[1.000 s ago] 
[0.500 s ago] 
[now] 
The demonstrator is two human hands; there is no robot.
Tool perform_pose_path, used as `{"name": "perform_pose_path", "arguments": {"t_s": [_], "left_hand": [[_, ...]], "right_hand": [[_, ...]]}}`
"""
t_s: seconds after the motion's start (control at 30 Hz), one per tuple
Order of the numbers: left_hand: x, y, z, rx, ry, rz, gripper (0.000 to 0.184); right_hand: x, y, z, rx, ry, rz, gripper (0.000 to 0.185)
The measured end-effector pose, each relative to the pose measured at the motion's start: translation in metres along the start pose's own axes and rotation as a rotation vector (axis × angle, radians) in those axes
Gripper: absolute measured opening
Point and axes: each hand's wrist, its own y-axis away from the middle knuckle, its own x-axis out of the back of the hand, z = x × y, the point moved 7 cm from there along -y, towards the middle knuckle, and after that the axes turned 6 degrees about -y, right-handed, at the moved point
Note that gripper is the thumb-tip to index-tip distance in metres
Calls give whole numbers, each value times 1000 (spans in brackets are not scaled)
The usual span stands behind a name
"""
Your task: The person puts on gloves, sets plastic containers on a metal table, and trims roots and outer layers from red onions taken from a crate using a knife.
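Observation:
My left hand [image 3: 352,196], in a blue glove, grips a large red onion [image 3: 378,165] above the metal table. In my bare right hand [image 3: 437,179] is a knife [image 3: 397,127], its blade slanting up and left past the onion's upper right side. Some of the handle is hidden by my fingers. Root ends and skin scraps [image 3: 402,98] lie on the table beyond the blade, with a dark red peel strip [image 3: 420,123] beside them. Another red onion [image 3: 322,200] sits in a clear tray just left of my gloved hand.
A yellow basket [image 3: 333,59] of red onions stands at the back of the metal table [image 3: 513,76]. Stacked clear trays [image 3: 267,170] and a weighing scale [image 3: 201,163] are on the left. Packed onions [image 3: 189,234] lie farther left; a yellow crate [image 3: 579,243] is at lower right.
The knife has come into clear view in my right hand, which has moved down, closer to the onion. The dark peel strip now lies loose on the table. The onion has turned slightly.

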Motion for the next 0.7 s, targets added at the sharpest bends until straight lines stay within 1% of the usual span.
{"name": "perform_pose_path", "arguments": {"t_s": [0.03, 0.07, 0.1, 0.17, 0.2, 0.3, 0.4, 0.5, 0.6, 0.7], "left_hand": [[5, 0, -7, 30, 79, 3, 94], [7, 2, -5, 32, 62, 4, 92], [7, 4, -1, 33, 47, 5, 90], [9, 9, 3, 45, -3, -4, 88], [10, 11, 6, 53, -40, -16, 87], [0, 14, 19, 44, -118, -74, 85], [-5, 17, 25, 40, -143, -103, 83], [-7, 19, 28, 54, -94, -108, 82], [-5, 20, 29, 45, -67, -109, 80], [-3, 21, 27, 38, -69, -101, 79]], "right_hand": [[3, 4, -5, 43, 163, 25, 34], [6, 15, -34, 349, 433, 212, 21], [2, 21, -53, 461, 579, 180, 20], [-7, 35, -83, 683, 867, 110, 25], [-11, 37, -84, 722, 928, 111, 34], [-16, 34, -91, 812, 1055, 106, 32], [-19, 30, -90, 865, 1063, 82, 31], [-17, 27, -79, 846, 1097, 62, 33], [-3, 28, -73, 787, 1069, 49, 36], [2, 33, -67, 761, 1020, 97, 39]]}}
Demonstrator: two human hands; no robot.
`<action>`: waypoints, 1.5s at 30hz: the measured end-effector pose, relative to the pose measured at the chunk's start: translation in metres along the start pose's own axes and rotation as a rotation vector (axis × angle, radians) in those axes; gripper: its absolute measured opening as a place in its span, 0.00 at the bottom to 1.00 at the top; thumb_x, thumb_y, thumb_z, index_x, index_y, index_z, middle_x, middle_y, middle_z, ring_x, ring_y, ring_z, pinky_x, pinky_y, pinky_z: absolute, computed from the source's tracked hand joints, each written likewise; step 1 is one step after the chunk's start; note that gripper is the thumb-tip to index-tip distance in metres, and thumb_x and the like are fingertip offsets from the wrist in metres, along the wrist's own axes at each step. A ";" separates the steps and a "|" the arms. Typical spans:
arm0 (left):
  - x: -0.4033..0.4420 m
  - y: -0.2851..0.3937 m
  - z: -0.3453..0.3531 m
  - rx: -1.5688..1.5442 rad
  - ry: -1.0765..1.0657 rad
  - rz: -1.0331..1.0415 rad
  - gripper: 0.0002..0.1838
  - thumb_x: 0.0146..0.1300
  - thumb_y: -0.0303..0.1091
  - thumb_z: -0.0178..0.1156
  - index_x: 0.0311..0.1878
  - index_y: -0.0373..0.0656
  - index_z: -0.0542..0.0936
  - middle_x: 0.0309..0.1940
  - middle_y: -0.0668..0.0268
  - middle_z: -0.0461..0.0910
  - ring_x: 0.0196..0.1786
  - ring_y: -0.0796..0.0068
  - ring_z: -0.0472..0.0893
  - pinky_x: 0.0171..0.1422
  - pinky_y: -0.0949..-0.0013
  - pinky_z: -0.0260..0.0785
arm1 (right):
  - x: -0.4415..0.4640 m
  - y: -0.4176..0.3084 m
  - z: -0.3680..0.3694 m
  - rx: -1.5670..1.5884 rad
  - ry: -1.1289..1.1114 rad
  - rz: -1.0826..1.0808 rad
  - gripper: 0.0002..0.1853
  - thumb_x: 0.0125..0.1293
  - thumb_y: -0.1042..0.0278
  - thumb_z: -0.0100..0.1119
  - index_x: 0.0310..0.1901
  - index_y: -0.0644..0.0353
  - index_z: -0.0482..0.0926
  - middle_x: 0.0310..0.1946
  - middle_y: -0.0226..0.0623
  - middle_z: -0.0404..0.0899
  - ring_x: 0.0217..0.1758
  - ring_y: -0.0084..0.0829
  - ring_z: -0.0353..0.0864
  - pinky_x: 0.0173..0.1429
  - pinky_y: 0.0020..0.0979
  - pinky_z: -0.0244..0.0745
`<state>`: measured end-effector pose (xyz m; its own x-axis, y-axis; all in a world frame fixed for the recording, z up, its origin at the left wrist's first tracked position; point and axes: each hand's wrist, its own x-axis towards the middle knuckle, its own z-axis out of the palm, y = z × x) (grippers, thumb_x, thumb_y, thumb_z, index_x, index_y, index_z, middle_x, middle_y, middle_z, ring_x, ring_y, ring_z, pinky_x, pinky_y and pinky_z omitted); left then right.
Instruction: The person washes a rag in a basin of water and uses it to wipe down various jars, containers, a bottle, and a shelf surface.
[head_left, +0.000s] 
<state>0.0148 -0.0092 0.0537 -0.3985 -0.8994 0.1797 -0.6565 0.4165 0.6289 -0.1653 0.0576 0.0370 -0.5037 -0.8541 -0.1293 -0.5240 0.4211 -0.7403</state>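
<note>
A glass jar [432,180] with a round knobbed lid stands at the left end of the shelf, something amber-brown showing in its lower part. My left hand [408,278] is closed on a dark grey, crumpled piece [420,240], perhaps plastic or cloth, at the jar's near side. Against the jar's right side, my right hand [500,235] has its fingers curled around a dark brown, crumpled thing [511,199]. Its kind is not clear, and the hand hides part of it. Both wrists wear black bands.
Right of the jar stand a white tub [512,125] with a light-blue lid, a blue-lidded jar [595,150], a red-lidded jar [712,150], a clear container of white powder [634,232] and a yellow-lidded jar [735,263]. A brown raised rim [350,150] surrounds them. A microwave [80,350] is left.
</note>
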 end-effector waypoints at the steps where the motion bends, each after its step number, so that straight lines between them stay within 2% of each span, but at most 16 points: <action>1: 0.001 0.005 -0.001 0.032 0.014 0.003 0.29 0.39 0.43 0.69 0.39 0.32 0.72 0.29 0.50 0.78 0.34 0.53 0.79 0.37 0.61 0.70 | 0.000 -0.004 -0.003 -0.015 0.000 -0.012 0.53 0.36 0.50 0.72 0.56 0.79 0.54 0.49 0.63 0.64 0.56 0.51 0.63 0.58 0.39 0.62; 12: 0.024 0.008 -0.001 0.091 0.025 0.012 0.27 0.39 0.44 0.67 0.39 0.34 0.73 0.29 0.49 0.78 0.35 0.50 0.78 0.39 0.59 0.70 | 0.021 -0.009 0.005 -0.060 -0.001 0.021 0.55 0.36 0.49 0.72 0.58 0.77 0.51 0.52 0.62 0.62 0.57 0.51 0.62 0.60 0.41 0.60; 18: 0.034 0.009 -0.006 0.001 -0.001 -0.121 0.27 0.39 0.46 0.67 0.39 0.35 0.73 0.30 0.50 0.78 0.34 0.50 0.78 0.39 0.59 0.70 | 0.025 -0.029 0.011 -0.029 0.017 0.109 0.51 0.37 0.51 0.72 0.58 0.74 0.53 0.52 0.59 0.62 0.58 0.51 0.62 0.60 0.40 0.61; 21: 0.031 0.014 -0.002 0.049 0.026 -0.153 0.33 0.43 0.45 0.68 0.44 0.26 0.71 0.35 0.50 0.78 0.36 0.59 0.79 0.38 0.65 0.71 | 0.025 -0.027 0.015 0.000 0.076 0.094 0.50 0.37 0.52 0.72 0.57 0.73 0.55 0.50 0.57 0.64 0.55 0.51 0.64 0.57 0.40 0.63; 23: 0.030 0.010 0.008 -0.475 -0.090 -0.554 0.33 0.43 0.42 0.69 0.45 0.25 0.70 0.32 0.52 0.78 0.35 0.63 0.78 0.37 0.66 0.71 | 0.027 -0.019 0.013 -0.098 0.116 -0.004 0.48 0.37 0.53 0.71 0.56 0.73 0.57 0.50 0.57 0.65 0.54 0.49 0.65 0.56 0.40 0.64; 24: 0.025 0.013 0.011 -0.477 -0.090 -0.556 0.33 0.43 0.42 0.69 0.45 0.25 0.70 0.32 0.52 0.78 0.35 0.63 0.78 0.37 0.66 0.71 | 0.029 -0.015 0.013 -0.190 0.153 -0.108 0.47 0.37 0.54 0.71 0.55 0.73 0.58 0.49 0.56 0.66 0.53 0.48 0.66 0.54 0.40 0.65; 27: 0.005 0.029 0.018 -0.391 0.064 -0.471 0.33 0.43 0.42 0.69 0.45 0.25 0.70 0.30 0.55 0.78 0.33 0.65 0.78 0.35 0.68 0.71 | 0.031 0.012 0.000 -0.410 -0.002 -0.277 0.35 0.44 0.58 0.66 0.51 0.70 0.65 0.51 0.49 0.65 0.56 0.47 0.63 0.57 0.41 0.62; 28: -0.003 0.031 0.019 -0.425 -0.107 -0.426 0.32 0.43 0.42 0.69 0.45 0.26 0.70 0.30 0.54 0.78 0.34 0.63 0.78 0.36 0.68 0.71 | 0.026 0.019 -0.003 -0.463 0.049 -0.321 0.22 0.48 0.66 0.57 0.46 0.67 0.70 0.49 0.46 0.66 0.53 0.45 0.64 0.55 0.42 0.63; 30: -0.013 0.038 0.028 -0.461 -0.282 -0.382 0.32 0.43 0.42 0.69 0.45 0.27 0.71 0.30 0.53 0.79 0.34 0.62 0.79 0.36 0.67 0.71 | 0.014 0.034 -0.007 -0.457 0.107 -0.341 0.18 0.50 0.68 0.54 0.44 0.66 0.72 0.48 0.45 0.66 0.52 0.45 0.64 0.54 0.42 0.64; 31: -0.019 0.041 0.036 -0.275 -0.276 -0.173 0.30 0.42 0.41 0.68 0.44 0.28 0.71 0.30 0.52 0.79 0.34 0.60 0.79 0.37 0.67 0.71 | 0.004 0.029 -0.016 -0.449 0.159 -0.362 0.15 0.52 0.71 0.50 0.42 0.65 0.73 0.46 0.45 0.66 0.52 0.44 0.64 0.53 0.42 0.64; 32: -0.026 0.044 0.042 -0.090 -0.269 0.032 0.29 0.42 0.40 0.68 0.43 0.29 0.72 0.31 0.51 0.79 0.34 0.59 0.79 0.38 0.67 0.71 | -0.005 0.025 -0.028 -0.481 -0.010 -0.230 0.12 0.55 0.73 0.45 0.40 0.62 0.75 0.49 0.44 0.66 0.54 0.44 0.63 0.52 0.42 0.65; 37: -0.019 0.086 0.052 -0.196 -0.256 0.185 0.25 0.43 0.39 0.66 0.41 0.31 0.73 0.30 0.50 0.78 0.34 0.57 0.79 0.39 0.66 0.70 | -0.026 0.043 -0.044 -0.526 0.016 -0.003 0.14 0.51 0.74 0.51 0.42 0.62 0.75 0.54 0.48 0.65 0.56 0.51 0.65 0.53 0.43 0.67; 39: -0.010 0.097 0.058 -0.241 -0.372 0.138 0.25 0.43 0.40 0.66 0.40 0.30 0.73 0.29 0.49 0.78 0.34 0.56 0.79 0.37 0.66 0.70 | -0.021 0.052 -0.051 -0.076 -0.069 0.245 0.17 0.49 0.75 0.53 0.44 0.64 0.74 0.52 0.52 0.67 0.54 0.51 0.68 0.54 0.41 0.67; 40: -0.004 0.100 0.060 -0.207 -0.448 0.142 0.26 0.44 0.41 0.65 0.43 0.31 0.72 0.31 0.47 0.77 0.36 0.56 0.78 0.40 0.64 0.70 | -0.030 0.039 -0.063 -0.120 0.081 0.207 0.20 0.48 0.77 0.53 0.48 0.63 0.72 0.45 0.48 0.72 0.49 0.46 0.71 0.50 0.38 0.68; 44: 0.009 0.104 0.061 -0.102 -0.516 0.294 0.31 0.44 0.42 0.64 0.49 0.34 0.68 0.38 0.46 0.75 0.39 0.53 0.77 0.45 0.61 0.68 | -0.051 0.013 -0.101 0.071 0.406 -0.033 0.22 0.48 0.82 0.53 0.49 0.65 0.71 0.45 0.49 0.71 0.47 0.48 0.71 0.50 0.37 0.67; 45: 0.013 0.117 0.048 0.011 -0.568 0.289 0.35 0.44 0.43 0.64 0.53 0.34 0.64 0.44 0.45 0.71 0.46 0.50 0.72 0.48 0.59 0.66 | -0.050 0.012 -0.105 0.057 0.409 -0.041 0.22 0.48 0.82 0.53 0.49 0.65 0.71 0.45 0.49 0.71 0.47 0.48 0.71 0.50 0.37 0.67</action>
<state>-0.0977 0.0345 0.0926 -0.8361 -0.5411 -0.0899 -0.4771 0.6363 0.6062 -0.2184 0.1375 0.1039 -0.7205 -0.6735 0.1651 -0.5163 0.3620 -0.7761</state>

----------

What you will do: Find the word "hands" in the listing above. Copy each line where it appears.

Problem solution:
The demonstrator is two human hands; there is no robot.
Demonstrator: two human hands; no robot.

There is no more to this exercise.